A veces nos creemos inmortales y no porque estemos enamorados. El amor atonta y nos hace débiles mensajeros de las hormonas. Nos inoculan afecto, desinterés y apatía por todo lo que no sean besos y más besos.
A veces creemos que esto durará para siempre, que la tumba en el cementerio es para otro y que dirigiremos el destino del mundo escondidos en el hueco de una escalera. Pero solo somos gatos de hornacina que vivimos para aguantar la nada cerca de una patera, gastando mientras nuestro dinero en idioteces variadas.
Ruedas mágicas nos circundas invisibles para que no las notemos, para que sigamos dándole a la marcha y no paren porque el mecanismo depende de nuestro esfuerzo. Como militantes bien entrenados en el arte de apencar y abrir buche para que nos hinchen el hígado. Como el ganado que siempre hemos sido.
Pero no lo vemos, afortunadamente no lo vemos si tenemos la suerte de encontrar amor o de ver por los ojos de la codicia, el poder o el orgullo.
Los pecados católicos que iluminaron los ojos aberrantes de los santos y mártires, son los mismos que asomaban a los gentiles del SXV a los balcones de sus casas para divisar a sus conciudadanos y poder así despellejarles el alma.
Antes de aquello las casas señoriales enriquecidas con la sangre criolla eran introvertidas al modo árabe, sin aspavientos ni remilgos, abrazadas con adobe en familia, en el lar que era lo que importaba. Pero luego se trastocó todo, nos hicimos volátiles y confusos y adornamos nuestra vida para vender nuestra alma a cualquier precio. Esa imperecedera e inmortal reliquia que no se puede ver pero daña.

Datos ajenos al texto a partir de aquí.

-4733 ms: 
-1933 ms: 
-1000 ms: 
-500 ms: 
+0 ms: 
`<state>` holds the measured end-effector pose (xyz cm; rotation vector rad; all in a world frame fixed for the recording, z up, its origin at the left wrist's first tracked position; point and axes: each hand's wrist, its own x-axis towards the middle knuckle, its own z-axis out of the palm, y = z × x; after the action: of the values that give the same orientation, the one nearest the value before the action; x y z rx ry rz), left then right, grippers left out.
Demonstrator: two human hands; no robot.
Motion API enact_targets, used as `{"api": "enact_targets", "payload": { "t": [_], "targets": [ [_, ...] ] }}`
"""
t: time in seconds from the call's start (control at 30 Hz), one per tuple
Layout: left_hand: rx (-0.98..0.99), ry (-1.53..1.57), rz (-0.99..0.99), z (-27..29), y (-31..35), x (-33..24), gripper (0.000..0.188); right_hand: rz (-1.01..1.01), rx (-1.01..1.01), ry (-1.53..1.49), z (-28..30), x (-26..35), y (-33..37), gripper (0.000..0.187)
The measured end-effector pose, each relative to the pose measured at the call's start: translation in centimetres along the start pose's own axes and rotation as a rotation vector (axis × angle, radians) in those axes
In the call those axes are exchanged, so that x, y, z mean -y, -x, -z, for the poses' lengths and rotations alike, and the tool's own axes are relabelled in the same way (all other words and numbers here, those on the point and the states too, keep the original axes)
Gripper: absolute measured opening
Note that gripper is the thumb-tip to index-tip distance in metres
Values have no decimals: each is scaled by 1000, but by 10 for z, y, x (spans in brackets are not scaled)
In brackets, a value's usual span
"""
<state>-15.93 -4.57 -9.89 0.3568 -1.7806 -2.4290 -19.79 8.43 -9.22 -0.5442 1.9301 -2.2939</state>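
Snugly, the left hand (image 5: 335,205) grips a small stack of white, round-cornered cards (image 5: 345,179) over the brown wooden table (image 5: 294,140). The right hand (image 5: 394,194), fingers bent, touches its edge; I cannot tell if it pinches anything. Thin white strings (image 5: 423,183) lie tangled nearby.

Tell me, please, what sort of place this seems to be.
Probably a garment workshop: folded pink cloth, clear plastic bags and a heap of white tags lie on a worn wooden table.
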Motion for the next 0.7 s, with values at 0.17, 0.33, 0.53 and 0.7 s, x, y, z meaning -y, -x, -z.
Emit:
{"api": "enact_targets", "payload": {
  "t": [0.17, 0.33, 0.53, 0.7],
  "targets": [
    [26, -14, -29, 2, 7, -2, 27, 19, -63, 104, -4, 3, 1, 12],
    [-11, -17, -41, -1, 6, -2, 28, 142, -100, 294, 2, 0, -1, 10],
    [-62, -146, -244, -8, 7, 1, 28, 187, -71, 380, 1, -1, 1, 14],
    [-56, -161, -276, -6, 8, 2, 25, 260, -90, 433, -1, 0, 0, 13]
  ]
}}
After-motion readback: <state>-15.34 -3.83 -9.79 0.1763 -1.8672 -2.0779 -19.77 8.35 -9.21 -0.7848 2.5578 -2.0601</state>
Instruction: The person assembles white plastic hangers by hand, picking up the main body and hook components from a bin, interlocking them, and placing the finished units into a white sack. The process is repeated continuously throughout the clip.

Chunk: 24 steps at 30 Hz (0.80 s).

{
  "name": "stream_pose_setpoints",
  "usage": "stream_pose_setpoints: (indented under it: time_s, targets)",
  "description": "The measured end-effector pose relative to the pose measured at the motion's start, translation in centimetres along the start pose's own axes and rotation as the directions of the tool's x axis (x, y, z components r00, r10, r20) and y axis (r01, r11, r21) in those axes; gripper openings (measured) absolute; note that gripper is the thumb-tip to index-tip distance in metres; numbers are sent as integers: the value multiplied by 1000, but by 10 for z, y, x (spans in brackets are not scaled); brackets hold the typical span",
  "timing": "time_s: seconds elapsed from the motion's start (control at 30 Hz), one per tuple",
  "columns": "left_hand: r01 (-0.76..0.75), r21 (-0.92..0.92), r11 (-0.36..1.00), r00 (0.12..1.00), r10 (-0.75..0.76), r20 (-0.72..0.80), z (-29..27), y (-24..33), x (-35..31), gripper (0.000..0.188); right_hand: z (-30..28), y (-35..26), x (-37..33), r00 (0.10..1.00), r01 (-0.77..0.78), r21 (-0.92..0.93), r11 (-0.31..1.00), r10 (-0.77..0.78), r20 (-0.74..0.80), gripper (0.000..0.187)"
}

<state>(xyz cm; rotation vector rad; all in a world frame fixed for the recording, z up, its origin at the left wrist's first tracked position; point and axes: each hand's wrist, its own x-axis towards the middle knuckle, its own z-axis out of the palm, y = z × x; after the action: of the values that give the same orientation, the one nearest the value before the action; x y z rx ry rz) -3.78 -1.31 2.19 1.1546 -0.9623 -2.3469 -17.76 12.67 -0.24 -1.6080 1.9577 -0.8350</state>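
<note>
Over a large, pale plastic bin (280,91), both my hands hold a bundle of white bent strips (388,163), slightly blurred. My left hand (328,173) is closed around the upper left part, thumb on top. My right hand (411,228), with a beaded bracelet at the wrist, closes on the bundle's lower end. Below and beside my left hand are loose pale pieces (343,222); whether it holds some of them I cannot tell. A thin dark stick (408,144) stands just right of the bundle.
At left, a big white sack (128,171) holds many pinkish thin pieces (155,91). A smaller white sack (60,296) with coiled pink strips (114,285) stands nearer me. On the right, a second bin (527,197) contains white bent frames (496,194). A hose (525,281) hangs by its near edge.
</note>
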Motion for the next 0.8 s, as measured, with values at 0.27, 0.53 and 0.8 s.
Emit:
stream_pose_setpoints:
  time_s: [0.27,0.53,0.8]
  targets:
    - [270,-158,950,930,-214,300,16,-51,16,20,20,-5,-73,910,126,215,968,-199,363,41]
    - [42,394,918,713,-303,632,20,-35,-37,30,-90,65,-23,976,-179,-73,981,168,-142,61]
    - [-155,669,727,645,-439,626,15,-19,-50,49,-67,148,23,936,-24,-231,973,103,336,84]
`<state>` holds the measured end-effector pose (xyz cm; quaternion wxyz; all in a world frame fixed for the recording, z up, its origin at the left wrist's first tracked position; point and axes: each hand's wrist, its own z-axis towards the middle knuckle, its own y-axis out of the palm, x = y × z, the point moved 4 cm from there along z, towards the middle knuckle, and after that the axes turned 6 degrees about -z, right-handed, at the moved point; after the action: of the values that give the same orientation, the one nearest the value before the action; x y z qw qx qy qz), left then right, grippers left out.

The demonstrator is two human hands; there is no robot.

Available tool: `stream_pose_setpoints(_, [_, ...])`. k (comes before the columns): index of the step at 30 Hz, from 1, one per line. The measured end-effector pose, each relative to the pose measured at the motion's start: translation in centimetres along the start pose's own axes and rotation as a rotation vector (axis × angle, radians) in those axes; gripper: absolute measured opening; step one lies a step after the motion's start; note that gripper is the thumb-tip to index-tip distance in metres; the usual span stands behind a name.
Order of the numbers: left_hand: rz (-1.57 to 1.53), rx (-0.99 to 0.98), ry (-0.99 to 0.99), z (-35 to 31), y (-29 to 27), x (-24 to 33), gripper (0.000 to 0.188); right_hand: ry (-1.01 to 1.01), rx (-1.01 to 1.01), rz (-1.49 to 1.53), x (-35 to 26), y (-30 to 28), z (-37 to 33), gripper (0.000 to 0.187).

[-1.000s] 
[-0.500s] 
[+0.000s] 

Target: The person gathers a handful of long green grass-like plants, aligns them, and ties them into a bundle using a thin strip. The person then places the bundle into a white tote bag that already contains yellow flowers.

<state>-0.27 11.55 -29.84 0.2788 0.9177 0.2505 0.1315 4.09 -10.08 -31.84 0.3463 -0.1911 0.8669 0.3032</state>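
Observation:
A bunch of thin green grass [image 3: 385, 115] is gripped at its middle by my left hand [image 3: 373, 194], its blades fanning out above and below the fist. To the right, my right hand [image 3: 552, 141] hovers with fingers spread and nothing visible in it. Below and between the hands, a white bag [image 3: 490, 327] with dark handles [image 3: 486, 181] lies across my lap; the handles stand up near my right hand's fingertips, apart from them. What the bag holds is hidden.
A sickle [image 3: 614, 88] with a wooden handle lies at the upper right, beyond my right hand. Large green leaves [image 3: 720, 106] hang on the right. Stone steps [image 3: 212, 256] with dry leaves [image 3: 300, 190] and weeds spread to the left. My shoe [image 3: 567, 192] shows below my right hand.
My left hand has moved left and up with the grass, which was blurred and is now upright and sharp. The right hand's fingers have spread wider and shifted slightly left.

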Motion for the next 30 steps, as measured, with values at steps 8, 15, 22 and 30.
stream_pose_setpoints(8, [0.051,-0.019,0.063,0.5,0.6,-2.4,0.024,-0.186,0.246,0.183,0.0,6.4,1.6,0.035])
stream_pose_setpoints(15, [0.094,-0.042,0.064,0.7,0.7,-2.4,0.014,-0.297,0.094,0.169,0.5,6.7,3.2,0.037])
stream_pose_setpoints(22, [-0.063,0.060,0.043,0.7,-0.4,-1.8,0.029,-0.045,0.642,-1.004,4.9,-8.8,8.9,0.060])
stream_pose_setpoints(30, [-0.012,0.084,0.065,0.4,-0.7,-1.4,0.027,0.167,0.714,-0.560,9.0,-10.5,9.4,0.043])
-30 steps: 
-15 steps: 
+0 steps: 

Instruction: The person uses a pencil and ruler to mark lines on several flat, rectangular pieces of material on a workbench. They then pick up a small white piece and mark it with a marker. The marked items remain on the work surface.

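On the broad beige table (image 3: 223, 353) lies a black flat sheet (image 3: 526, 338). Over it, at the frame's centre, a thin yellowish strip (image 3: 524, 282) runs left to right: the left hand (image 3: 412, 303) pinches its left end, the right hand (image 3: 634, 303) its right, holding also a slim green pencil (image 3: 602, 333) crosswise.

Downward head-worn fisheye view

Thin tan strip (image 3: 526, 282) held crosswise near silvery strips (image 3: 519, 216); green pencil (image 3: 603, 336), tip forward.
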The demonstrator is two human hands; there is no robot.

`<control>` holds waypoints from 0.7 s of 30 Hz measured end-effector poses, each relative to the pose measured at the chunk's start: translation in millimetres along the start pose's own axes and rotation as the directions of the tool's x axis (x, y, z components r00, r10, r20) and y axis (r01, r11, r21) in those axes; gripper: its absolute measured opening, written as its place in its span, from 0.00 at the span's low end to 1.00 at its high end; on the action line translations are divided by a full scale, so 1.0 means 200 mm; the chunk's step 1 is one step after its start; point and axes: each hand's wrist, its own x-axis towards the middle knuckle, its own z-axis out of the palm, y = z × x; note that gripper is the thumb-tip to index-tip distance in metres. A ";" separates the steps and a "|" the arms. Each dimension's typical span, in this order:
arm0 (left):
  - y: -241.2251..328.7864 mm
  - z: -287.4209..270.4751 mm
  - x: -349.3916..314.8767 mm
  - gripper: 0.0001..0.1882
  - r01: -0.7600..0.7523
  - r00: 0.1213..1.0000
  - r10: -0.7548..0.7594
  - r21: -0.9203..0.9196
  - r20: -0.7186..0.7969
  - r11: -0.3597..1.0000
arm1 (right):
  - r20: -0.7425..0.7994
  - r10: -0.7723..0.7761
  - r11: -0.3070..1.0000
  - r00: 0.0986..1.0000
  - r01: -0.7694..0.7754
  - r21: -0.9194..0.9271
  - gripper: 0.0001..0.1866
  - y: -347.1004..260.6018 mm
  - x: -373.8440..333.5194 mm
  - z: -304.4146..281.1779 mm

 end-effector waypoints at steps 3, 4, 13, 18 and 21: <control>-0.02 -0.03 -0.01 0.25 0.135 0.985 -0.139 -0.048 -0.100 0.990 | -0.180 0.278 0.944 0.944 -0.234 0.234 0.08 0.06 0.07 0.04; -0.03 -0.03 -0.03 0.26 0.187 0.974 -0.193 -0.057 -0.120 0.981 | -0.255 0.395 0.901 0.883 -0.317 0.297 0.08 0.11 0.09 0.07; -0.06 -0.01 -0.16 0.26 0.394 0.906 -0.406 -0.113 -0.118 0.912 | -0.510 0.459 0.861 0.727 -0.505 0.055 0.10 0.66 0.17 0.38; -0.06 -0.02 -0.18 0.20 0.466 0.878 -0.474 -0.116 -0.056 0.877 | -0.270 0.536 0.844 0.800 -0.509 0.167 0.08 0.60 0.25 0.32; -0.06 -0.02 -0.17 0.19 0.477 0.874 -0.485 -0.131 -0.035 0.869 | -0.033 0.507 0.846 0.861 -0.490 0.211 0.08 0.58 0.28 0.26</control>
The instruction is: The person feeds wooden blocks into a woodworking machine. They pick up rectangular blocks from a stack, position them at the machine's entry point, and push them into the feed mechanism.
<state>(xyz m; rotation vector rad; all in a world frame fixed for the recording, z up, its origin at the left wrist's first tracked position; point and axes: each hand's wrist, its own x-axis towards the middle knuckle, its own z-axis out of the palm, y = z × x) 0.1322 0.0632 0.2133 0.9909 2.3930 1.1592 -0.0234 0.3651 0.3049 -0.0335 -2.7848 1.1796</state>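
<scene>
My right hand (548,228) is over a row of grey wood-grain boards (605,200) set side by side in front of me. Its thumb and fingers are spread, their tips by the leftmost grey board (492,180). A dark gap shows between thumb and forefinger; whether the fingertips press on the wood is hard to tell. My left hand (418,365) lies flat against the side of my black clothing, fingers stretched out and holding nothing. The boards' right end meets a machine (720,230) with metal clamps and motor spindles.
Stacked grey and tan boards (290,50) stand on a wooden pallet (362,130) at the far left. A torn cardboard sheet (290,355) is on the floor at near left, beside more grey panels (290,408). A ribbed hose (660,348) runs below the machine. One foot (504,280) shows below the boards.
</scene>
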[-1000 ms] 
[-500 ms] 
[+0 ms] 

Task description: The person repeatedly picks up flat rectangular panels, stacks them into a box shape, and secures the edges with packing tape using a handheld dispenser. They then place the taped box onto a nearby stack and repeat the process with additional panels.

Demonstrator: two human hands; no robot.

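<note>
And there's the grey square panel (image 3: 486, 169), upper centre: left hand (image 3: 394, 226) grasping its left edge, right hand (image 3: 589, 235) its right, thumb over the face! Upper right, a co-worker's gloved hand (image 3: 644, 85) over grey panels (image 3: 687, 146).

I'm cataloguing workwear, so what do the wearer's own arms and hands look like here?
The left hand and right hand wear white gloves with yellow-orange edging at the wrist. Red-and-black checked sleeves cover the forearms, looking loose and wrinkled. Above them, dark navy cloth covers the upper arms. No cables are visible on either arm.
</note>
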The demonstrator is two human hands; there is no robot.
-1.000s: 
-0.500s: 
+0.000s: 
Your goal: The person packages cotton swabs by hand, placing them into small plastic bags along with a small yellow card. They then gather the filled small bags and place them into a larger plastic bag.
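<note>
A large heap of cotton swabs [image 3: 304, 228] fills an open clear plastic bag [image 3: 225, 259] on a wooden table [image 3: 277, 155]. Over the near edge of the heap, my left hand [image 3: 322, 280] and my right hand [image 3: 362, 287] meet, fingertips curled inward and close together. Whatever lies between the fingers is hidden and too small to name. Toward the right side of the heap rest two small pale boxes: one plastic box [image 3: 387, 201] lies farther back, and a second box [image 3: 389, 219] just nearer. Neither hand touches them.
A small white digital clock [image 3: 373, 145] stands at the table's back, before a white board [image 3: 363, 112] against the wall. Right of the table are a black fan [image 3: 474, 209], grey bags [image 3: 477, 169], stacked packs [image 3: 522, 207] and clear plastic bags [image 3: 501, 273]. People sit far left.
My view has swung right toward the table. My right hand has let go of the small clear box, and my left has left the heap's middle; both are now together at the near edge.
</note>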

Desde entonces nos hemos convidado de envidia, de furor uterino, de persignarnos las manos a base de joder a los que nos guardan, a los que nos recogen y a los que una vez quisimos.
Los gatos de hornacina lo ven todo con sus ojos almendrados, pero les pasa la realidad por encima cubriéndole de polvo las espaldas. No saben de las grandes decisiones que les atañen y solo esperan recibos que pagar, normas que acatar o telediarios que sumirles en sueños conciliadores.
Las pastillitas mágicas para lamer felicidad están a la vuelta de la esquina y en cada corrillo hay una Mary que las toma, una menopáusica que las estima o uno que conduce su coche entre vapores que le acogen, porque nadie quiere ser más que gato de hornacina olvidado de todos, futuro peregrinador de un tortazo fortuito que dé con su cuerpo en el arrastre.
Una vez estuvimos enamorados y no nos importaron las noticias del telediario, porque éramos imbatibles e inmortales. Luego nuestra casa se abrió al desencanto, cerramos balcones y atrancamos puertas porque el cementerio se nos metió dentro y la tierra negra se nos tragó por entero.
Ahora solo somos gatos de hornacina ansiosos de epiteliales voladoras que nos den algo de la vida que perdimos cuando dejamos de estar enamorados. Nos creíamos inmortales y solo somos gastadores de vida, insensatos rompedores de mañanas para frenar ilusiones con realidades que nos aplastan. Marys impasibles de nocturnidades infinitas sin pastillas que nos guarden. Porque nos sabemos frágiles y eso nos hace fuertes para tirarnos de la hornacina y estrellarnos contra todo lo que se menee.
Ya no tenemos quien nos ame, ya no nos besan por cualquier tontería, ni recitan nuestro nombre como plegaria, porque se nos hizo el corazón una roca y no convertimos en gato de hornacina apoyados sobre el cansancio de las nalgas.
Hemos envejecido de repente, echándosenos encima la mortalidad pagana. Nos llegan recibos y deudas a miles, desde que la boca se nos secó de no tener quien nos la besara.